# Task goal
Print exactly the lines of the listing below from the one containing "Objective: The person" through the final line, both included, and no pictures.

# Recorded data

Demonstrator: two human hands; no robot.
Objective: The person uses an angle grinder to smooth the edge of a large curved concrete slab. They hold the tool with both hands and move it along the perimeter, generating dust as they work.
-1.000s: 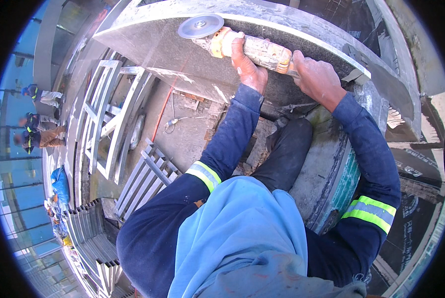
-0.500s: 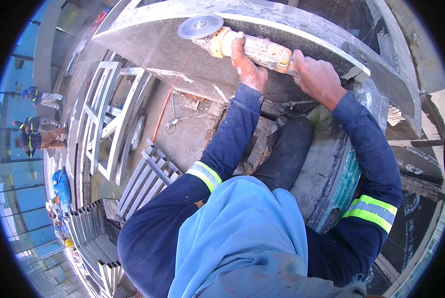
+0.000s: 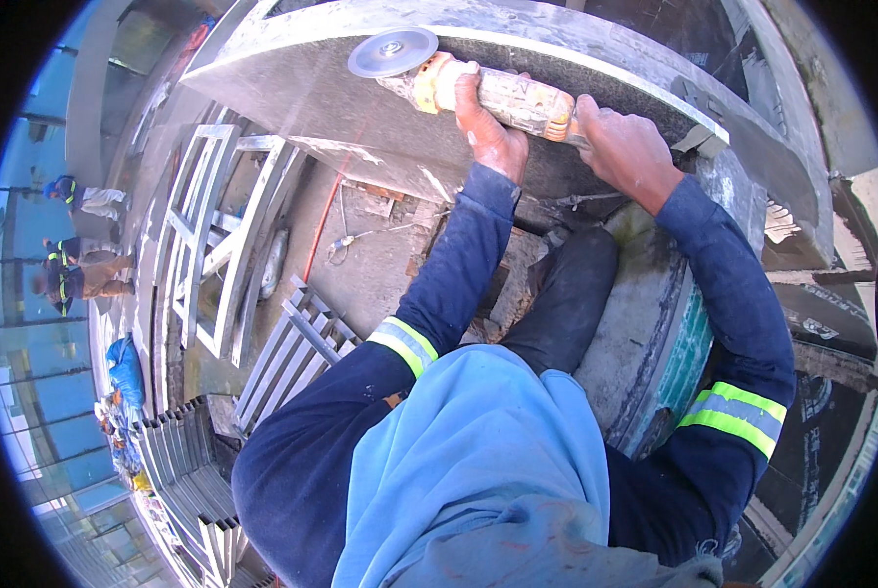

# Answer for the task
Objective: The person uses an angle grinder to smooth the edge of a large curved concrete slab. They hold the tool with both hands and move it along the perimeter, generating dust as they work.
-1.000s: 
-0.500s: 
+0.000s: 

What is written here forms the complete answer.